◆ WORK ITEM
Which lines of the data contain the string "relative"? Show each of them.

◆ MATERIAL FOR THIS TASK
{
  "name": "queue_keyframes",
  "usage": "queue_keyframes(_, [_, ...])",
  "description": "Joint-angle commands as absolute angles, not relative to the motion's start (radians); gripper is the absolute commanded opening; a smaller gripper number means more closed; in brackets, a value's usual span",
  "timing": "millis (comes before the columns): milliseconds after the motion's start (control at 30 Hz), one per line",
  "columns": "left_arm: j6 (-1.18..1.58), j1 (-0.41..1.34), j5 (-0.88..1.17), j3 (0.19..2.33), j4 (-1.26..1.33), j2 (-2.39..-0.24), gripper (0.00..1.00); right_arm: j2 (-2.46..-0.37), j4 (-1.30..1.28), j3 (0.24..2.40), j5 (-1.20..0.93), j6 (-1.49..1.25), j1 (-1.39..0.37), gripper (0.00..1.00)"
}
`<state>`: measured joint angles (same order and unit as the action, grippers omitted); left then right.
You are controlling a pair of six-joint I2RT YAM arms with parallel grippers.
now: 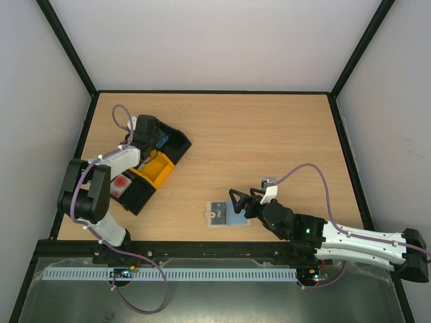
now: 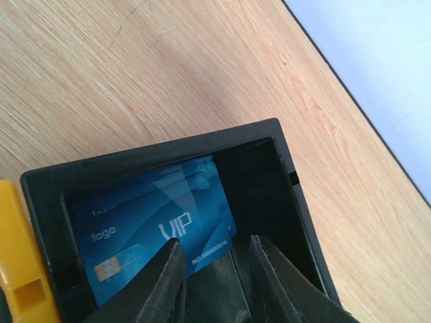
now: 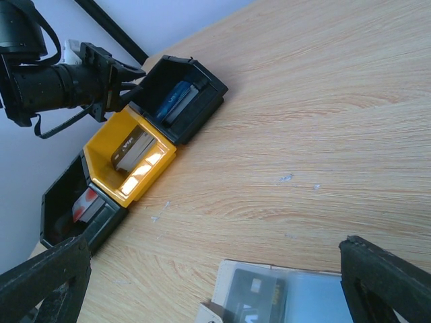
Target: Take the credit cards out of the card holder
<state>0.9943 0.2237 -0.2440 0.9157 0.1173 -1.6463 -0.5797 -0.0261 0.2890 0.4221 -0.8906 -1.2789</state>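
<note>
Fingers (image 3: 384, 276) of the right gripper (image 1: 234, 203) spread wide over the card holder (image 1: 219, 215) flat on the table (image 1: 269, 134); left gripper (image 2: 215, 243), narrowly parted, above a blue card (image 2: 155, 215) in a black compartment (image 2: 256, 131).

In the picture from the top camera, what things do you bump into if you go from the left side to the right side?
red card → yellow compartment → card holder → right arm
</note>
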Motion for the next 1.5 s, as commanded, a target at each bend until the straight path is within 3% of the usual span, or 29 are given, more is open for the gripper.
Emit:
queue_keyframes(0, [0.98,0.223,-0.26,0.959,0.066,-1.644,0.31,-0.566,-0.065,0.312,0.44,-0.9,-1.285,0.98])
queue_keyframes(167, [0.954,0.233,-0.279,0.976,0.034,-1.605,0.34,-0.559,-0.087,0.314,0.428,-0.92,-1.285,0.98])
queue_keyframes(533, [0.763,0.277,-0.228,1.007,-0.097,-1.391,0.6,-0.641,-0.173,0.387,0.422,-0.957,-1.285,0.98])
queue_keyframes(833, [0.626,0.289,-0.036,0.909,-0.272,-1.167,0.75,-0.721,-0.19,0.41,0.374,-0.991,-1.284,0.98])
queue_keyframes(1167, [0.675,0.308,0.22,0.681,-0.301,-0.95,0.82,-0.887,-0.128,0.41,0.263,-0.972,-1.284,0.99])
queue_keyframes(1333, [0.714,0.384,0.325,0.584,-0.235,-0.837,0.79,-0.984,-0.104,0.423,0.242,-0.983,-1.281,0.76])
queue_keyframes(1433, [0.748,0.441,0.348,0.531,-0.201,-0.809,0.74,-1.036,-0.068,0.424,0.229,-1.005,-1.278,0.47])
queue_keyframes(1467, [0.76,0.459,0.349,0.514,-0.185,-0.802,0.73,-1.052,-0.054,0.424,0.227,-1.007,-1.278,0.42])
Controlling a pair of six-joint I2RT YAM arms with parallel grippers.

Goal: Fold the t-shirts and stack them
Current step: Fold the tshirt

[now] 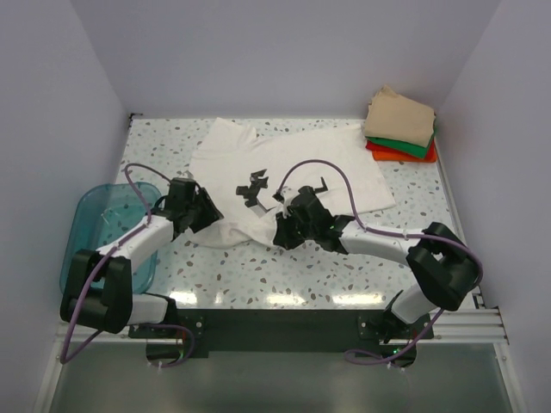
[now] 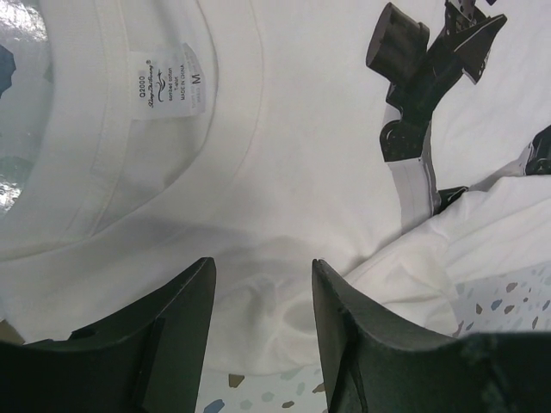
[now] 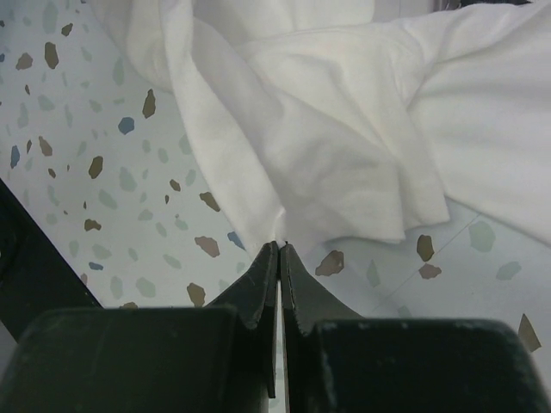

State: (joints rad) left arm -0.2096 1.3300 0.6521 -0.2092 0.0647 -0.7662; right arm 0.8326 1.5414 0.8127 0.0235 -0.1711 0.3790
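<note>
The white t-shirt lies spread and partly bunched on the speckled table, its black chest print facing up. My left gripper hovers at the shirt's near left edge. In the left wrist view that gripper is open, with loose white cloth below the gap and the neck label beyond. My right gripper is at the shirt's near edge. The right wrist view shows it shut, pinching a corner of the white t-shirt. Folded tan, green and orange-red t-shirts are stacked at the back right.
A translucent teal bin stands at the table's left edge, beside my left arm. White walls close in the table on the left, back and right. Bare speckled tabletop shows between the shirt and the arm bases.
</note>
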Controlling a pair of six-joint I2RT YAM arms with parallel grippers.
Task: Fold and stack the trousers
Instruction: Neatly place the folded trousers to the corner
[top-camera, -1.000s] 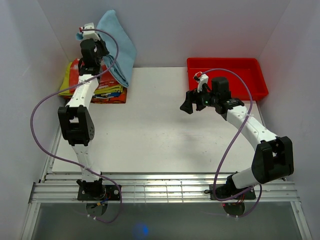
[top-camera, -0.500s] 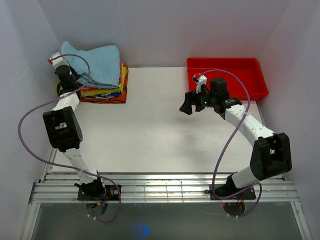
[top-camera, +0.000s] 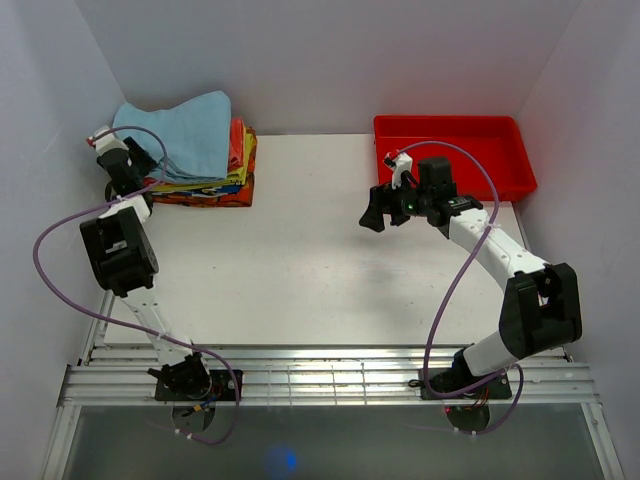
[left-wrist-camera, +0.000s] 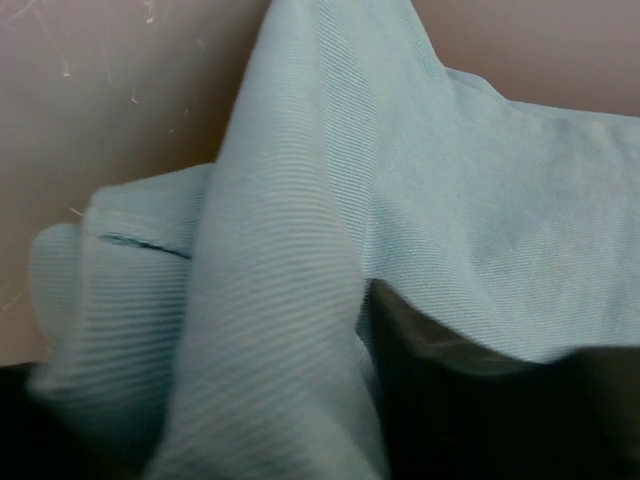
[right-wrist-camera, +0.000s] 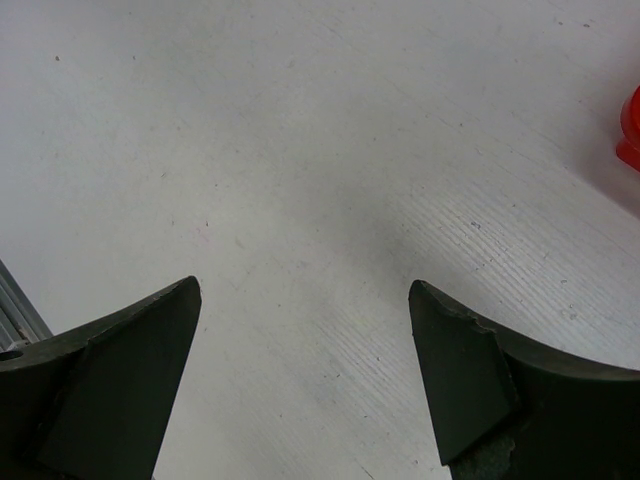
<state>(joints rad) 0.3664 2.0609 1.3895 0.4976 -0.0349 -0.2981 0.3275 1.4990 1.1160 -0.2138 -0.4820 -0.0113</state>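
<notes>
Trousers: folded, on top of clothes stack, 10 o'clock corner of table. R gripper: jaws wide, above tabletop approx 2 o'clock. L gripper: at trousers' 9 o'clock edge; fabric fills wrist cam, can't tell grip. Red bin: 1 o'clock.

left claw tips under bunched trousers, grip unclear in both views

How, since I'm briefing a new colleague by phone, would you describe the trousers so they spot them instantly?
Start at the white table and go to its far left corner, where a pile of folded clothes sits. The trousers lie on top of that pile. They are the only plain sky-blue piece; everything beneath is yellow-green, red or multicoloured.
</notes>
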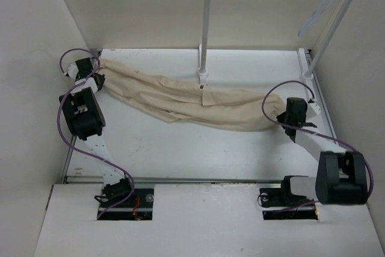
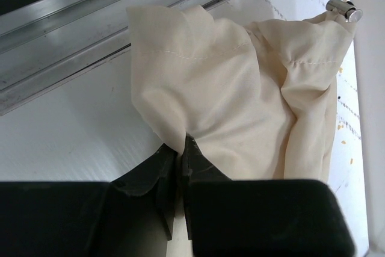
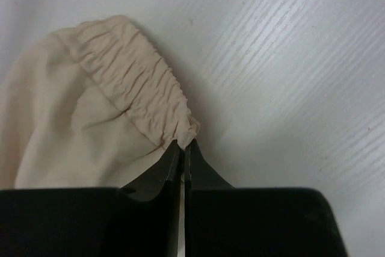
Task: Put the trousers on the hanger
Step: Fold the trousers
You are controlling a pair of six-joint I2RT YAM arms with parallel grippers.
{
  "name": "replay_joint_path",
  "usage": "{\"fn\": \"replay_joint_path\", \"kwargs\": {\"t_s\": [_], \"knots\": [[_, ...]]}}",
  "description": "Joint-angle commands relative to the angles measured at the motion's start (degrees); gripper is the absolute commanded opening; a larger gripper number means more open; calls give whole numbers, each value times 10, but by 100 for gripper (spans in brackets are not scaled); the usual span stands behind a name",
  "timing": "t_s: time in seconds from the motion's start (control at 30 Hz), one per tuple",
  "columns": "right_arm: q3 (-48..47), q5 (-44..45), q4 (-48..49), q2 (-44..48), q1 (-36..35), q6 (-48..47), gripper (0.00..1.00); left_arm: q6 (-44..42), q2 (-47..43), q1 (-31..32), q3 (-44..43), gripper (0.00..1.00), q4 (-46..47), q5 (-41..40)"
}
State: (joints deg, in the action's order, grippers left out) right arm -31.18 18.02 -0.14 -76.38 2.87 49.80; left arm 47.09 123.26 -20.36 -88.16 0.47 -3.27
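Left claw (image 2: 181,147) is clamped on a hem fold of the trousers (image 1: 180,97), right claw (image 3: 184,147) on their gathered waistband, cloth stretching between them across the worktop (image 1: 198,154).

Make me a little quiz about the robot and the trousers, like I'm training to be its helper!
1. True or false: the trousers already hang on the hanger.
2. What does the right hand pinch? A) the gathered waistband B) the hanger's hook C) nothing
3. Is the left hand open, or shut on the cloth?

Key: 1 false, they lie stretched across the table; 2 A; 3 shut.
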Motion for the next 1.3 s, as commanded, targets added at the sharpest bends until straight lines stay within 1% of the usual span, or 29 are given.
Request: {"fn": "replay_joint_path", "kwargs": {"t_s": [0.0,0.1,0.17,0.23,0.3,0.4,0.47,0.53,0.6,0.67,0.73,0.8,0.83,0.9,0.97,1.0,1.03,1.17,1.23,1.27], "knots": [[-28,61,-50,110,-41,-16,0,6,-37,-5,-24,4,-29,-6],[-79,118,-141,239,-72,-48,0,3,-54,-5,-87,2,-121,-9],[-119,127,-185,314,-75,-79,0,-1,-68,-10,-128,2,-178,-4],[-157,125,-226,379,-61,-93,0,-10,-89,-17,-160,1,-226,3],[-189,115,-251,420,-43,-101,0,-20,-119,-21,-170,0,-255,7],[-243,75,-282,458,-12,-105,0,-31,-160,-28,-173,0,-288,14],[-271,49,-290,458,11,-112,0,-35,-183,-40,-184,0,-314,21],[-285,42,-297,453,22,-110,0,-44,-202,-58,-199,0,-339,32],[-285,34,-283,413,33,-103,0,-51,-213,-70,-208,0,-366,37],[-308,-14,-298,384,51,-99,0,-44,-232,-76,-210,0,-376,62],[-326,-51,-296,407,68,-83,0,-44,-250,-54,-235,0,-371,76],[-344,-52,-299,416,85,-81,0,-59,-249,-25,-243,0,-376,48],[-341,-54,-294,403,94,-80,1,-68,-242,-17,-232,0,-378,37],[-323,-75,-283,347,103,-72,0,-79,-219,-9,-194,0,-380,28],[-293,-98,-250,311,119,-48,0,-77,-210,-8,-153,0,-355,28],[-283,-109,-233,302,127,-42,0,-78,-209,-6,-148,0,-342,27],[-282,-112,-223,293,137,-40,0,-79,-207,-6,-151,0,-334,29],[-323,-142,-222,264,176,-31,0,-81,-196,-6,-227,0,-344,32],[-323,-156,-213,272,188,-18,0,-76,-202,-6,-231,0,-344,33],[-319,-157,-209,279,192,-17,0,-75,-210,-6,-216,0,-338,29]]}}
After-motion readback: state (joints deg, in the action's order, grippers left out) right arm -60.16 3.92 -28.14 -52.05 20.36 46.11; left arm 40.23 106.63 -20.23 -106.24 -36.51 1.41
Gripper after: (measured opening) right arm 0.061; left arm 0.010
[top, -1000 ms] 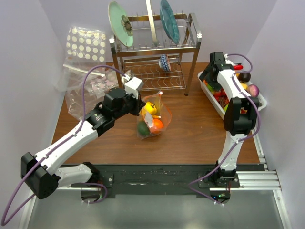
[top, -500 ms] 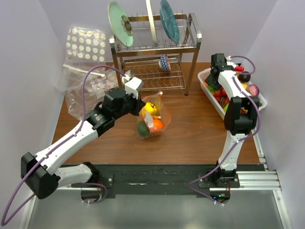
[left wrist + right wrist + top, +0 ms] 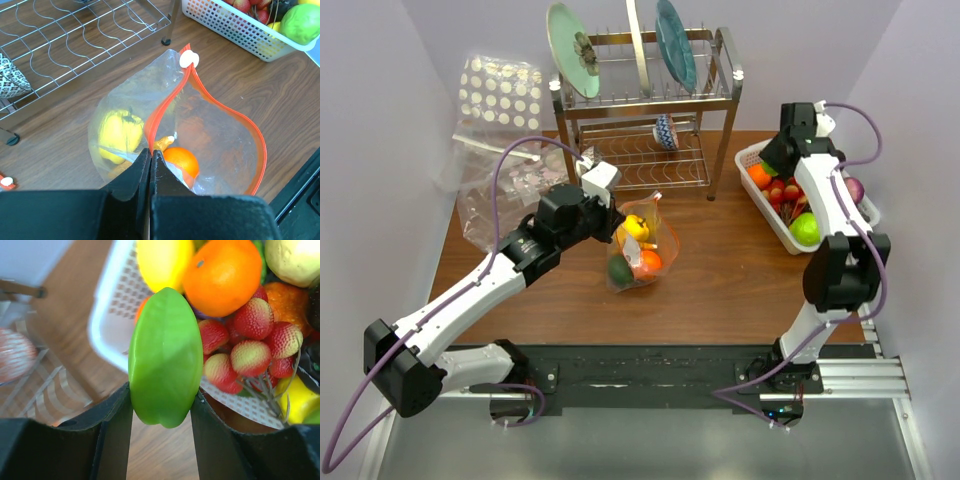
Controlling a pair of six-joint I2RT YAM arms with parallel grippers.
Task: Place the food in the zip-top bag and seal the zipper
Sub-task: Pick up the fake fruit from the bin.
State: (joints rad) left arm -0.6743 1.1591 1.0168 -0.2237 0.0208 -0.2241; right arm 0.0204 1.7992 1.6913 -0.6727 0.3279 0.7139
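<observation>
- The right gripper [image 3: 161, 396] now pinches a green fruit [image 3: 165, 350] between its fingers; a second ago it was down in the basket [image 3: 240, 32] with its jaws wider
- It has since risen, and the fruit hangs above the basket's rim, clear of the pile
- The left gripper [image 3: 150, 159] has not moved: its jaws are pressed together on the zipper [image 3: 167, 100], holding the mouth agape
- The bag [image 3: 642, 245] stands mid-table in front of the rack [image 3: 640, 150], well apart from the basket; a yellow fruit [image 3: 119, 134] and an orange [image 3: 181, 161] already lie in it
- So the pick looks done; the carry across to the open mouth comes next, then the drop
- The slider [image 3: 189, 59] sits at the far end of the strip, so sealing is not yet begun
</observation>
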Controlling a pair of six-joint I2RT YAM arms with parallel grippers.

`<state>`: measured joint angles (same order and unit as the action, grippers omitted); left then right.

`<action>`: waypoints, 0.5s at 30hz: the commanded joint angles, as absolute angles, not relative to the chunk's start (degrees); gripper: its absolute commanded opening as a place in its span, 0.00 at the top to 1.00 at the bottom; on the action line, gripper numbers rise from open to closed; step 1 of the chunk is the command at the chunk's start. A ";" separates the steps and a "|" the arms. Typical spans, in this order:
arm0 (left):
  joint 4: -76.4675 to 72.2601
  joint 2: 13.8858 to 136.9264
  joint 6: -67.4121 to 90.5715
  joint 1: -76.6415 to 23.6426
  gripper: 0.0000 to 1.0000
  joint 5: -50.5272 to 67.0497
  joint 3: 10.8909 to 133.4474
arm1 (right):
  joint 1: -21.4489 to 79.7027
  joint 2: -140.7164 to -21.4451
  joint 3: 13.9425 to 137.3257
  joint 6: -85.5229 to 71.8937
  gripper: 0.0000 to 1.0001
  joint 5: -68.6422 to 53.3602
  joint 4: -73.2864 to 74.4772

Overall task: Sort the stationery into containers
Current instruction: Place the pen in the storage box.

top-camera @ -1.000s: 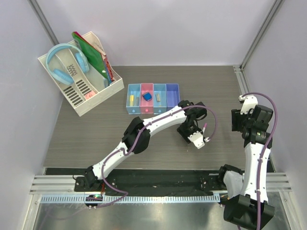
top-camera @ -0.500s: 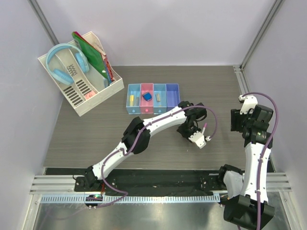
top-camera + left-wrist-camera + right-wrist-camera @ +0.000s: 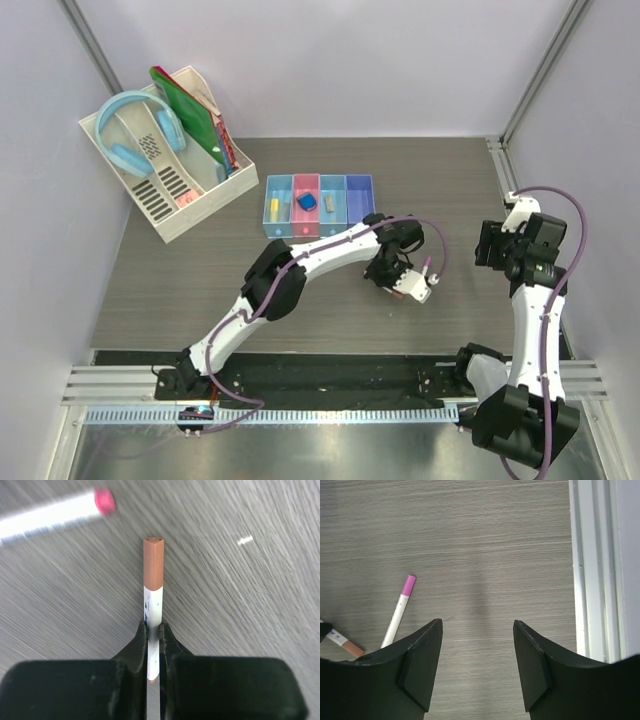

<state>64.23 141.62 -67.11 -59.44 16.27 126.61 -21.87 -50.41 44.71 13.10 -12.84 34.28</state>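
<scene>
My left gripper (image 3: 153,628) is shut on a white pen with a brown cap (image 3: 153,575), whose cap end sticks out ahead of the fingers, above the grey table. A second white pen with a pink cap (image 3: 55,512) lies on the table beyond it. From above, the left gripper (image 3: 392,280) hangs below the containers (image 3: 360,214), a joined row of light blue, pink, light blue and purple bins. A blue eraser (image 3: 306,201) sits in the pink bin. My right gripper (image 3: 477,625) is open and holds nothing, right of the pink-capped pen (image 3: 399,611).
A white slotted rack (image 3: 200,210) at the back left holds blue headphones (image 3: 135,135) and green and red folders (image 3: 190,110). A pale metal rail (image 3: 592,570) runs along the table's right edge, close to my right gripper.
My left jaws have shut on the brown-capped pen, and that wrist has shifted slightly up and left. The right arm has moved a little toward the back.
</scene>
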 commanded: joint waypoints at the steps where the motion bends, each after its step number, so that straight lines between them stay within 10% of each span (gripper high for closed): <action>1: 62.67 137.65 -57.84 -56.17 1.00 15.82 118.22 | -22.06 -52.47 46.75 7.48 0.36 -13.89 29.36; 15: 57.48 124.72 -33.85 -42.55 1.00 18.98 123.39 | -13.30 -67.48 55.55 -7.91 0.42 -14.69 27.07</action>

◆ TASK OUTPUT
  "description": "Joint-angle commands as absolute angles, not relative to the motion's start (radians); gripper is the absolute commanded opening; a smaller gripper number means more closed; in brackets, a value's usual span",
  "description": "Joint-angle commands relative to the angles measured at the motion's start (degrees); gripper is the absolute commanded opening; a larger gripper number means more open; calls give whole numbers, each value times 10, but by 100 for gripper (spans in brackets are not scaled); the usual span stands behind a name",
`<action>`: waypoints, 0.5s at 30hz: the commanded joint angles, as absolute angles, not relative to the chunk's start (degrees); gripper: its absolute commanded opening as a place in its span, 0.00 at the top to 1.00 at the bottom; on the action line, gripper numbers rise from open to closed; step 1 of the chunk is the command at the chunk's start. A ";" separates the steps and a "|" the arms. Typical spans, in this order:

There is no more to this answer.